**TASK GOAL**
The output should match, line for line, the records from the line containing "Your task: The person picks" through the line containing "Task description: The", with every picture left out.
┌─ THE DATA
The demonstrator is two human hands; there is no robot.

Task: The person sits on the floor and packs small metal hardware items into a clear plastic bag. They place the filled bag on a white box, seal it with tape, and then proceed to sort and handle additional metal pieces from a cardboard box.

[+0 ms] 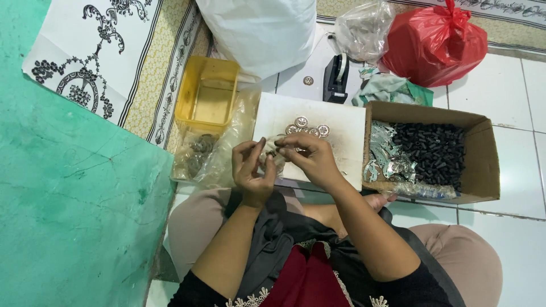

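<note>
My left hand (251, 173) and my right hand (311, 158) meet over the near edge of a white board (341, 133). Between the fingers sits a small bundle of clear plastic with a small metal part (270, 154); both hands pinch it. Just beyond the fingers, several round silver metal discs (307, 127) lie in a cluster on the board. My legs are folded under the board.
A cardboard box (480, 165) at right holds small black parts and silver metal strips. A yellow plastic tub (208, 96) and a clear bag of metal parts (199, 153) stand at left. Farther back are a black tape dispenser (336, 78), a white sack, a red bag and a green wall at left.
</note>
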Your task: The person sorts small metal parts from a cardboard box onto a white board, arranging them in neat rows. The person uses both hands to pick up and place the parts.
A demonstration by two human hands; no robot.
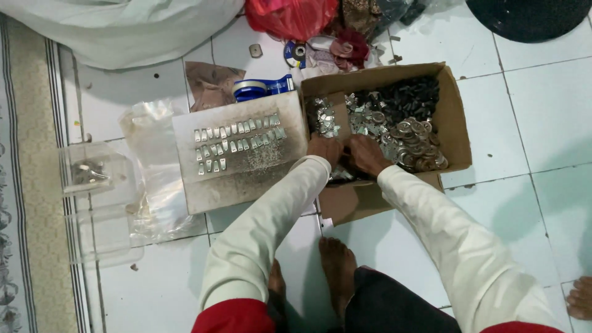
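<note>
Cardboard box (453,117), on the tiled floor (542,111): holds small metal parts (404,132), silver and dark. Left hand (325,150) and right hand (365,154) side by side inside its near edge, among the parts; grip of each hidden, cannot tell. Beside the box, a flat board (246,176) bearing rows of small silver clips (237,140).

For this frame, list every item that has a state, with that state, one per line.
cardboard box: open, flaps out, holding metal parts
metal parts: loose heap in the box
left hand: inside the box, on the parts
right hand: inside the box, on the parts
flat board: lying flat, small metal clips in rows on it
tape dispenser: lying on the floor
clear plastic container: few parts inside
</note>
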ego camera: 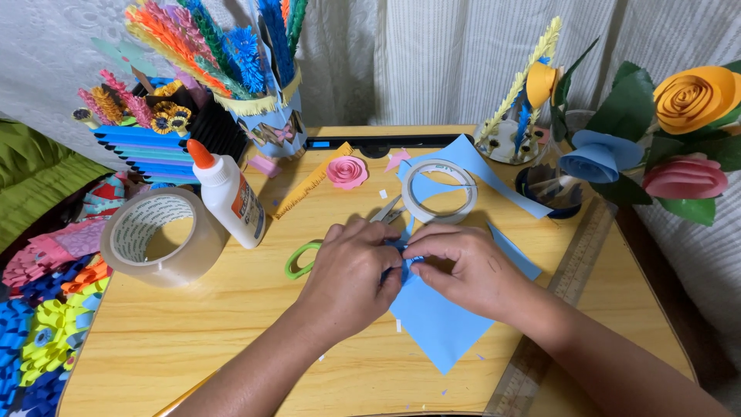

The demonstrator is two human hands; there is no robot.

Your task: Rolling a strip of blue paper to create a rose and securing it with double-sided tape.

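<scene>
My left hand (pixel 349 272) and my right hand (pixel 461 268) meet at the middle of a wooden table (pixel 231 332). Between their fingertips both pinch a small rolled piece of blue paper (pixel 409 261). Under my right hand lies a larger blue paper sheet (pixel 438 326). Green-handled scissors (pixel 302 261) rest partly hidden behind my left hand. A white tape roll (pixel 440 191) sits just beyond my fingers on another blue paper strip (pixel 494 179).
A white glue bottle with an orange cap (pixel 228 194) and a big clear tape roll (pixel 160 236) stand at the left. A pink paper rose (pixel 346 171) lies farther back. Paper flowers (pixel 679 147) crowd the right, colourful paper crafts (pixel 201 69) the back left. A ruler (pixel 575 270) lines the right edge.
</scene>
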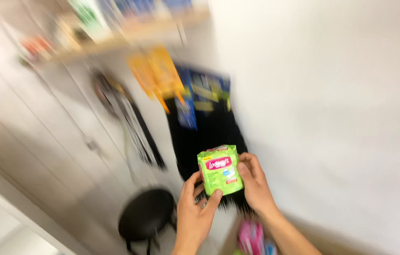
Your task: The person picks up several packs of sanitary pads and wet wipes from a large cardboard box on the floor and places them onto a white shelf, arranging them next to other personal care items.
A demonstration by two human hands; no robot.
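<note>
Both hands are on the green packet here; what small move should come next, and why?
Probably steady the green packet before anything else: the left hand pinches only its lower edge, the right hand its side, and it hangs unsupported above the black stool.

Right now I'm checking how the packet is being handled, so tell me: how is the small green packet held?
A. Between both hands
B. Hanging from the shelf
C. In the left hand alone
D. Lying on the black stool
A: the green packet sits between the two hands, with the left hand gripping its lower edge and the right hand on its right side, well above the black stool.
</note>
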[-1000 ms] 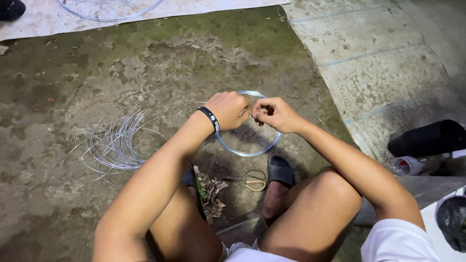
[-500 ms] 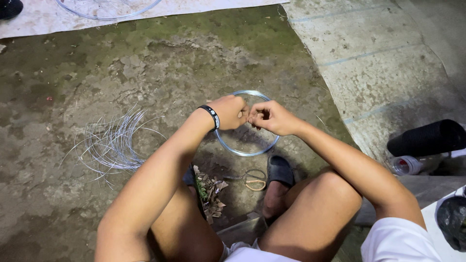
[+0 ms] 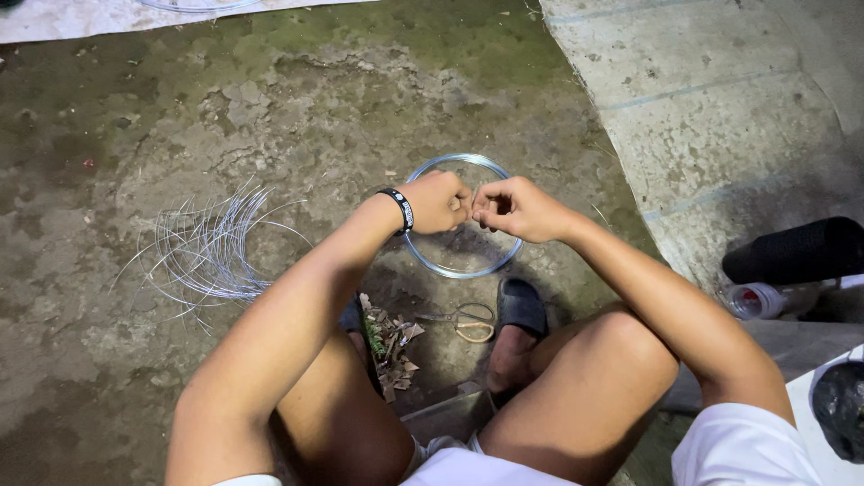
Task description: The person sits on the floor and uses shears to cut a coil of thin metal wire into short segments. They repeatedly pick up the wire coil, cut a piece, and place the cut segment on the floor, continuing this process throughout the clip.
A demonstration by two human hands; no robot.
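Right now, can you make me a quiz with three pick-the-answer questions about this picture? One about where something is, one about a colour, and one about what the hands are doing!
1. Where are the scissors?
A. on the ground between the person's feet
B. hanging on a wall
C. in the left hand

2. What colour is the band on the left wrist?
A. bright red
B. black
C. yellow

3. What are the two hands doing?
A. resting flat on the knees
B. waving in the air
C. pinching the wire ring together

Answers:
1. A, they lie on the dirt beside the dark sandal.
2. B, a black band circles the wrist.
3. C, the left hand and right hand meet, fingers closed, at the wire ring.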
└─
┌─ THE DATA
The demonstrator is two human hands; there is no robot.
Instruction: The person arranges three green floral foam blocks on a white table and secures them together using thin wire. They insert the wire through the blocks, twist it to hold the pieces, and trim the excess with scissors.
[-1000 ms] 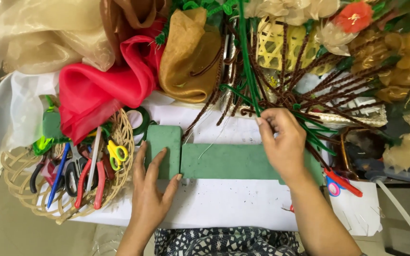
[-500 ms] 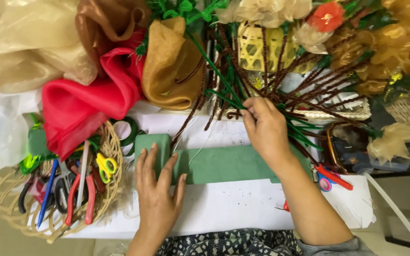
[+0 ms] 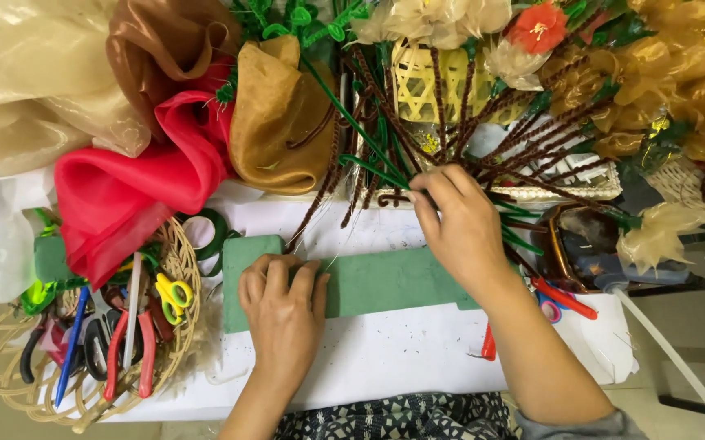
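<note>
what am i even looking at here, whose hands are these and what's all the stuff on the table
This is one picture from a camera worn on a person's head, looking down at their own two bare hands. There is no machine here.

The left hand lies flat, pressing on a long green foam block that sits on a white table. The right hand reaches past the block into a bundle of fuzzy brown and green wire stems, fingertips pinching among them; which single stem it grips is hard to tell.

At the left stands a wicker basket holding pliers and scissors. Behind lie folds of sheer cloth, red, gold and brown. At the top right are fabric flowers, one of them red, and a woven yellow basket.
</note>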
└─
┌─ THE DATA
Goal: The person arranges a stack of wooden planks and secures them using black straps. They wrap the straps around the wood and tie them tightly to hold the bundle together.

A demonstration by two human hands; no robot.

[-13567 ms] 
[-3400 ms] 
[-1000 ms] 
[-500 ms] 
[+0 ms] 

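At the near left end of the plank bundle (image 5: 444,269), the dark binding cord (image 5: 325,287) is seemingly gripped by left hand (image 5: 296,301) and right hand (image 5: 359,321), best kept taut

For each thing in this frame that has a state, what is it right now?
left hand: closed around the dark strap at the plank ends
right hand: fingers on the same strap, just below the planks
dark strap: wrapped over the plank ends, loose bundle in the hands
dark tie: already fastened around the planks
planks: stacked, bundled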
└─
**EXERCISE RESULT**
Your task: The person picks up several packs of sanitary pads and wet wipes from a large cardboard box on the floor and places them onto a white shelf, arranging them next to other personal care items.
A demonstration by two human hands; no robot.
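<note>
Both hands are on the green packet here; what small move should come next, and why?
Probably steady the green packet before anything else: the left hand pinches only its lower edge, the right hand its side, and it hangs unsupported above the black stool.

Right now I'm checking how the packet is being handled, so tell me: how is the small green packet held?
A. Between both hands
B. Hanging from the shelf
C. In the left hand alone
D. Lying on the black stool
A: the green packet sits between the two hands, with the left hand gripping its lower edge and the right hand on its right side, well above the black stool.
</note>
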[-1000 ms] 
[-500 ms] 
[+0 ms] 
Task description: The person sits on the floor and uses shears to cut a coil of thin metal wire into short segments. They repeatedly pick up the wire coil, cut a piece, and place the cut segment on the floor, continuing this process throughout the clip.

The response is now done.